That's why I favor resuming connections where they left off, and cranking a
PRF to generate new keys; but it's not compatible with tickets at all -
works only with some kind of session store.


> > * Make early data and application data separate record layer content
> types.
> > Make it clear that they do not form a continuous stream; you can't simply
> > concatenate them at the application level and bolt on to existing
> protocols
> > such as HTTP, SMTP, etc.
>
> You mean inner (encrypted) content type, right (outer content type would
> still be 23[TLS PROTECTED DATA]?
>

Yep, sorry.


> > * Advise that clients using 0RTT SHOULD occasionally send duplicate early
> > data handshakes.

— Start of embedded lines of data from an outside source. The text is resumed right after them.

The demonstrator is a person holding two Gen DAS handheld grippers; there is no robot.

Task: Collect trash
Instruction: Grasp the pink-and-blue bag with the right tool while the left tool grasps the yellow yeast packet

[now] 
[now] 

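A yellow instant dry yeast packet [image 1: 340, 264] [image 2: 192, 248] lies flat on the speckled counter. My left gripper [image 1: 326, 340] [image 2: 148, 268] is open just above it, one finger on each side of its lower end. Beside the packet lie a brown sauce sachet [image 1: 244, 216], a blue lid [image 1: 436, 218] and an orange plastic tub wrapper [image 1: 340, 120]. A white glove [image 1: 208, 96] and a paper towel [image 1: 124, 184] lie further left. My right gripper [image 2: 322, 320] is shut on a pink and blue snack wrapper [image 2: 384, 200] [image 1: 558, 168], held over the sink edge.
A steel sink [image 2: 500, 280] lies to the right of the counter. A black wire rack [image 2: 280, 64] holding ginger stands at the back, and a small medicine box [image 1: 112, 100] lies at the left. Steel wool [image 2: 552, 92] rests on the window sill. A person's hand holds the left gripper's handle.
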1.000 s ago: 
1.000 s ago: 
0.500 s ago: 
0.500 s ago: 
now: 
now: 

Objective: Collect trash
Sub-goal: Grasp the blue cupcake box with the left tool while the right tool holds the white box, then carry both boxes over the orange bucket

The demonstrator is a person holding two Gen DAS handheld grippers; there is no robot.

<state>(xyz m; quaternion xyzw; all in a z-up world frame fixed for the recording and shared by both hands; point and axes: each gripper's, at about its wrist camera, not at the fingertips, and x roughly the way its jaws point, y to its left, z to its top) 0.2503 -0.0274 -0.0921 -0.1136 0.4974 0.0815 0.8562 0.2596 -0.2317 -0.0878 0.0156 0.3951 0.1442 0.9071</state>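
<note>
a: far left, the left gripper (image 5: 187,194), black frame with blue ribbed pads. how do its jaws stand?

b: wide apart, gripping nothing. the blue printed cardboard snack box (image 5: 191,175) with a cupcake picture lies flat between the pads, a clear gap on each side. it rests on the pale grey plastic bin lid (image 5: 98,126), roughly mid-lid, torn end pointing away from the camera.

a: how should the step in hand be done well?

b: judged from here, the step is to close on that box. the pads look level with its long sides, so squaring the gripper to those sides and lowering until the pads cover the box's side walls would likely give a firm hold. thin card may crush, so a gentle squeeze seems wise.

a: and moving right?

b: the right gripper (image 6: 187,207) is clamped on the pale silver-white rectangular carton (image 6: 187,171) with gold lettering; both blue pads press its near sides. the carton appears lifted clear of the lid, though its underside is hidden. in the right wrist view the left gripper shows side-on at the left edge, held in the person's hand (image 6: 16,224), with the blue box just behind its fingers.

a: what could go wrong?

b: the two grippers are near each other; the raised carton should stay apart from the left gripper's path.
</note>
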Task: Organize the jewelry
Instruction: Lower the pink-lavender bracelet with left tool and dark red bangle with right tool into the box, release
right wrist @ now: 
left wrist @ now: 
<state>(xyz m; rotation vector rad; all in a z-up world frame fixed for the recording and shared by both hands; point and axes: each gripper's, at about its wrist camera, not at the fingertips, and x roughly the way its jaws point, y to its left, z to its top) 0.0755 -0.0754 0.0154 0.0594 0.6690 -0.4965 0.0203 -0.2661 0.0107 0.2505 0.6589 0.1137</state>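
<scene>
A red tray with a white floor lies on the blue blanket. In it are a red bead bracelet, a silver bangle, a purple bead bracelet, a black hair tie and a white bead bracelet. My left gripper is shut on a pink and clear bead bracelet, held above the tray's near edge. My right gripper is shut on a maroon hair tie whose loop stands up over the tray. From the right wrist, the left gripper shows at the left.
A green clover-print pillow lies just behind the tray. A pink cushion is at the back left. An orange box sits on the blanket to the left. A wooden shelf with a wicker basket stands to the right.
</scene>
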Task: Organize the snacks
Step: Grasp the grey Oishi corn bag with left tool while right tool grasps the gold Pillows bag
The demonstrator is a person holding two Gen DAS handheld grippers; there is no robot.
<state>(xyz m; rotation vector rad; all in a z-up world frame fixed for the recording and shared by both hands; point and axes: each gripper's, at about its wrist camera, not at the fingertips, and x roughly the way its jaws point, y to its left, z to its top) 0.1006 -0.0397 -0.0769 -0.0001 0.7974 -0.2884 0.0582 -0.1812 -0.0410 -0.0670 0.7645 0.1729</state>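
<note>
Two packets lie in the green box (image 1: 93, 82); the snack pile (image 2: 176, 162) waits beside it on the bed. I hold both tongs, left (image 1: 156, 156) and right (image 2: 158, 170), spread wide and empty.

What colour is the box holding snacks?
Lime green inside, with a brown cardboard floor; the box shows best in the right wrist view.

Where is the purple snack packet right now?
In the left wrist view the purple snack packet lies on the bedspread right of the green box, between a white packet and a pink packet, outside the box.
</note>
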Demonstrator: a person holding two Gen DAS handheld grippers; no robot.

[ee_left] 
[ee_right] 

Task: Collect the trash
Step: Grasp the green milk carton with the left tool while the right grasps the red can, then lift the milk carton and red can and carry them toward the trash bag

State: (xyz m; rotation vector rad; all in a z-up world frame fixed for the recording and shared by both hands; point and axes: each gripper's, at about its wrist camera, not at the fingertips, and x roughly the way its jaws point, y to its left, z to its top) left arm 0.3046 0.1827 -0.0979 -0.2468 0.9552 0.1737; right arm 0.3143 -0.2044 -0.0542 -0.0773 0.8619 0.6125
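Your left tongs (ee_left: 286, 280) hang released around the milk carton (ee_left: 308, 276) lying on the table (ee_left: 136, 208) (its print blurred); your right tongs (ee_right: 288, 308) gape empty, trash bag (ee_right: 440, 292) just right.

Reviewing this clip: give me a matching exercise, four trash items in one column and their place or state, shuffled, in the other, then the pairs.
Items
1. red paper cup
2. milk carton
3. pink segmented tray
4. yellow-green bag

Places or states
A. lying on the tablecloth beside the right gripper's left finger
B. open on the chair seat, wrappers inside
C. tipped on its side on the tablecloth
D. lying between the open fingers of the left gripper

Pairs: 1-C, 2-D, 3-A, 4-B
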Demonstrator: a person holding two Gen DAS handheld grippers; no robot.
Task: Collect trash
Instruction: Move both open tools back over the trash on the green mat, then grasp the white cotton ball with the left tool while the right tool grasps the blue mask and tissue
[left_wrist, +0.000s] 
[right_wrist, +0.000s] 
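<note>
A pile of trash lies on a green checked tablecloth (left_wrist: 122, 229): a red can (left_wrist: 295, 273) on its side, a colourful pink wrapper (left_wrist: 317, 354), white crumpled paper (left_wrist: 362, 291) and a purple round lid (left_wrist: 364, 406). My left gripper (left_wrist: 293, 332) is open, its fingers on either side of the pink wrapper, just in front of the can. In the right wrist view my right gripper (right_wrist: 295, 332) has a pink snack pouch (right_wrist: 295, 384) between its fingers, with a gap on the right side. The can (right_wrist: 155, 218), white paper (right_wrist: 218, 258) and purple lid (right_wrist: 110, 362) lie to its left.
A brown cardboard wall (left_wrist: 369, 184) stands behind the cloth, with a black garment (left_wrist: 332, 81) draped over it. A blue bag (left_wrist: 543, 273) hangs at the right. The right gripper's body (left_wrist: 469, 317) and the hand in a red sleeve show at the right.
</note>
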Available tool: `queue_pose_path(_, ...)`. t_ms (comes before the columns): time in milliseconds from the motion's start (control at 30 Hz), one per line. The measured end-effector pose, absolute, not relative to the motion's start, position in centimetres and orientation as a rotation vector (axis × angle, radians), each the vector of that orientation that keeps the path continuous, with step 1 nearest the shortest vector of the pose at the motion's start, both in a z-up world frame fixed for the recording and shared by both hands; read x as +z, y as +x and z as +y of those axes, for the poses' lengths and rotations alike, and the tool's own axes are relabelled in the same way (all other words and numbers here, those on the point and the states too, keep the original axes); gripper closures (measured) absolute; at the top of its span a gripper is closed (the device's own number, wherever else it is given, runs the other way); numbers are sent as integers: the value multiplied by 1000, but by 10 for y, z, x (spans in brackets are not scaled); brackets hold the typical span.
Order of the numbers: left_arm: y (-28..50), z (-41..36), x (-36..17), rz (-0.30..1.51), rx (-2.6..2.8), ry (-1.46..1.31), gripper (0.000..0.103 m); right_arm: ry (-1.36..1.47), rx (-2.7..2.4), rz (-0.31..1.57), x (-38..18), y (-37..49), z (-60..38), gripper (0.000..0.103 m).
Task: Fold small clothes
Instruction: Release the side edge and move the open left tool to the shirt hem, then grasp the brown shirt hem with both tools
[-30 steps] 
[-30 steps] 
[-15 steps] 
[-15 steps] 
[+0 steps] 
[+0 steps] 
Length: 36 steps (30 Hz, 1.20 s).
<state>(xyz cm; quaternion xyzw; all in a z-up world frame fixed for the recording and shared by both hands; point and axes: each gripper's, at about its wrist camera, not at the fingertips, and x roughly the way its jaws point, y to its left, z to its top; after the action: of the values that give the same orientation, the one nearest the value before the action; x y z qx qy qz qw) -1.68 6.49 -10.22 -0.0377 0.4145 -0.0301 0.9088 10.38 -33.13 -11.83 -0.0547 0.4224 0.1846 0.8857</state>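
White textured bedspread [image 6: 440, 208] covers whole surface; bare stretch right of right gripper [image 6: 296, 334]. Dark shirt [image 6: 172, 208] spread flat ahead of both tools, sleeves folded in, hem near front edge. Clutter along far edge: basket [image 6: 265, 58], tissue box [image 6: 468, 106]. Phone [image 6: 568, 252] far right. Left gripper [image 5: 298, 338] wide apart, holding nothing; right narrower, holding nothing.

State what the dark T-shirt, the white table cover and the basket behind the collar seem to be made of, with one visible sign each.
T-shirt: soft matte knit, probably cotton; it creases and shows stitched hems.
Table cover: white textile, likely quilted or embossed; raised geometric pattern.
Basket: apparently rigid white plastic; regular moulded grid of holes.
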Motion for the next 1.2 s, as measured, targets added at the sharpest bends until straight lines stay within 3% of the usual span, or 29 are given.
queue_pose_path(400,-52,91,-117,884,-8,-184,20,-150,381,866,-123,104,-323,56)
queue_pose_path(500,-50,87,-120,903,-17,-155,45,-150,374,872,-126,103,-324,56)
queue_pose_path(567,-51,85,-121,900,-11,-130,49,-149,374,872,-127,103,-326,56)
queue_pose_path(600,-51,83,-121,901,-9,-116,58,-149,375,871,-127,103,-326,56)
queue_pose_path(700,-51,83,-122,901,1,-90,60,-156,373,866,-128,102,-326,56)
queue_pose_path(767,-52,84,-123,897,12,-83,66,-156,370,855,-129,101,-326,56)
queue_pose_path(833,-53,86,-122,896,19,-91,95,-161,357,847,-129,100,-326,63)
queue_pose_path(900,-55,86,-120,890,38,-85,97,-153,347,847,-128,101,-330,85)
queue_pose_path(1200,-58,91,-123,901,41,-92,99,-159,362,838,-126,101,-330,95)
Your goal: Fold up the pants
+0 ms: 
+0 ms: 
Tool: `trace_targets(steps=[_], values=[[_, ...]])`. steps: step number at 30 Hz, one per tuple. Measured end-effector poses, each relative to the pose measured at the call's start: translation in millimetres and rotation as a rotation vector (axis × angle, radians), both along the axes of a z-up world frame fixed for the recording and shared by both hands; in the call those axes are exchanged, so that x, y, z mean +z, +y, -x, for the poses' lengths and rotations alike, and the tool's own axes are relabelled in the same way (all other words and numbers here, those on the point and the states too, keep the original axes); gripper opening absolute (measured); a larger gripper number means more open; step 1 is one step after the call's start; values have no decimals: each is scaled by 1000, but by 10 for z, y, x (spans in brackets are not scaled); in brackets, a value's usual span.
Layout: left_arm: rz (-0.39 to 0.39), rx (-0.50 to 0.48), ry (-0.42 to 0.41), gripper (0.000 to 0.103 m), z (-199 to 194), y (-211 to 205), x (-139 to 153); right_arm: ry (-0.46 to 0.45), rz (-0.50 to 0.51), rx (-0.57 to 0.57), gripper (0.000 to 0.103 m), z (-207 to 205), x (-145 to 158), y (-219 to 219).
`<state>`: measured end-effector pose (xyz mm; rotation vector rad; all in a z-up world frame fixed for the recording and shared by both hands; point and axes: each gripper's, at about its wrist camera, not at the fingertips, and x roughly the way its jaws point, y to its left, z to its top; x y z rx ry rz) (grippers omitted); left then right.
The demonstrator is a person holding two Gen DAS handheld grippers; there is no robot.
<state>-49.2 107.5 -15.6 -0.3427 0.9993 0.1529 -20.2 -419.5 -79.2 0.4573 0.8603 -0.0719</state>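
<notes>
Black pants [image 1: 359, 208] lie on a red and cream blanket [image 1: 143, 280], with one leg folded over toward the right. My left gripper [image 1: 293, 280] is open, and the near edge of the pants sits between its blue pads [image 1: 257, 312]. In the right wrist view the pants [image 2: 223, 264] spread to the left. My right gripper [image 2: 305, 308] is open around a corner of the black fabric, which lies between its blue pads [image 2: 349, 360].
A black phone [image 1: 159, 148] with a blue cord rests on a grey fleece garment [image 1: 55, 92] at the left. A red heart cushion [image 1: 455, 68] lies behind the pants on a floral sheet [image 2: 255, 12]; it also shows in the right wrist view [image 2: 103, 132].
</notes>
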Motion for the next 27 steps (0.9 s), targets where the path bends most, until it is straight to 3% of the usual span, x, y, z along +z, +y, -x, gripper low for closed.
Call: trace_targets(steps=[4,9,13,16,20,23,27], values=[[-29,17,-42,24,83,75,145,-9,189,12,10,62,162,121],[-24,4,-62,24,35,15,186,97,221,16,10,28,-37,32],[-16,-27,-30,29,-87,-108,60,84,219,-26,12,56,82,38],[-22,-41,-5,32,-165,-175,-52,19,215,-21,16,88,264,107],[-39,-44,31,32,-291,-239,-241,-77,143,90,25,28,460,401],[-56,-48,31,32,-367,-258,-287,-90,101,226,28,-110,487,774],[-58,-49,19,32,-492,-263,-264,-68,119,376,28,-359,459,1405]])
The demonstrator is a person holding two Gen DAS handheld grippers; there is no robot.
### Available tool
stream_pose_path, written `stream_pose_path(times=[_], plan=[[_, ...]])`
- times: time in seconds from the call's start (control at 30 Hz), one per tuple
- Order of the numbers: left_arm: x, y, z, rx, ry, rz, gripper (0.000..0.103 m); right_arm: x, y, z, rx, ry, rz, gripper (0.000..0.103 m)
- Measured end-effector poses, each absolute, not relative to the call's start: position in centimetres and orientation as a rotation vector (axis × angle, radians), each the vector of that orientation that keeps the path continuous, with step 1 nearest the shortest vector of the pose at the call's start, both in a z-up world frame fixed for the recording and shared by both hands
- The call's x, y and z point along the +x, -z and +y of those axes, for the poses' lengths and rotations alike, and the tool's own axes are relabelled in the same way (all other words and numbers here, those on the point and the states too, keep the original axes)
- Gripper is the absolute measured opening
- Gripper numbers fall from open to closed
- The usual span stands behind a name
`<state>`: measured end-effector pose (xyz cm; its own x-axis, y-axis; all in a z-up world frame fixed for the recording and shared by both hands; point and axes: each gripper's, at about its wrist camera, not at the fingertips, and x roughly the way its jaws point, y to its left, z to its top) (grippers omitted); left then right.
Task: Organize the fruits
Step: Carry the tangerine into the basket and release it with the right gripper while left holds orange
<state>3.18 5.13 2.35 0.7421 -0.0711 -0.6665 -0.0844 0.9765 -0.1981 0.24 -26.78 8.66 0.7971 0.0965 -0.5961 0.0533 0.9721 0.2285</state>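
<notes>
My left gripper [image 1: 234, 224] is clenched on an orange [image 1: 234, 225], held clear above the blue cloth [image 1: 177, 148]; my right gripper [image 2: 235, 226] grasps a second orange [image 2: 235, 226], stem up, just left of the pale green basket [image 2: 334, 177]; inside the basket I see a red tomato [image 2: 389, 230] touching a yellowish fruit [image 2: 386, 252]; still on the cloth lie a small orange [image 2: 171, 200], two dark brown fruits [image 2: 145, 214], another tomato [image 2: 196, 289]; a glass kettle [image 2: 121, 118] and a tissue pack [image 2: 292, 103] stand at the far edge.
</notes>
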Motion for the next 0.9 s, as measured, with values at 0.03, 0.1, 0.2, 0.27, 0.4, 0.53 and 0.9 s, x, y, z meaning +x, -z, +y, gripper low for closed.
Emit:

As a normal part of the protocol, a well behaved client
> > should intentionally do what an attacker might do and send the whole
> > section twice, causing the server to resolve the duplication. Keep the
> > anti-bodies strong.
>
> Such duplication does not occur in attack conditions. The duplication
> from attack conditions takes two forms:
>
> - Duplication of 0-RTT data into 1-RTT data of _different_ connection.
>

I think using a different content type solves this; the early data is
illegal in the 1-RTT phase and the content type would distinguish it.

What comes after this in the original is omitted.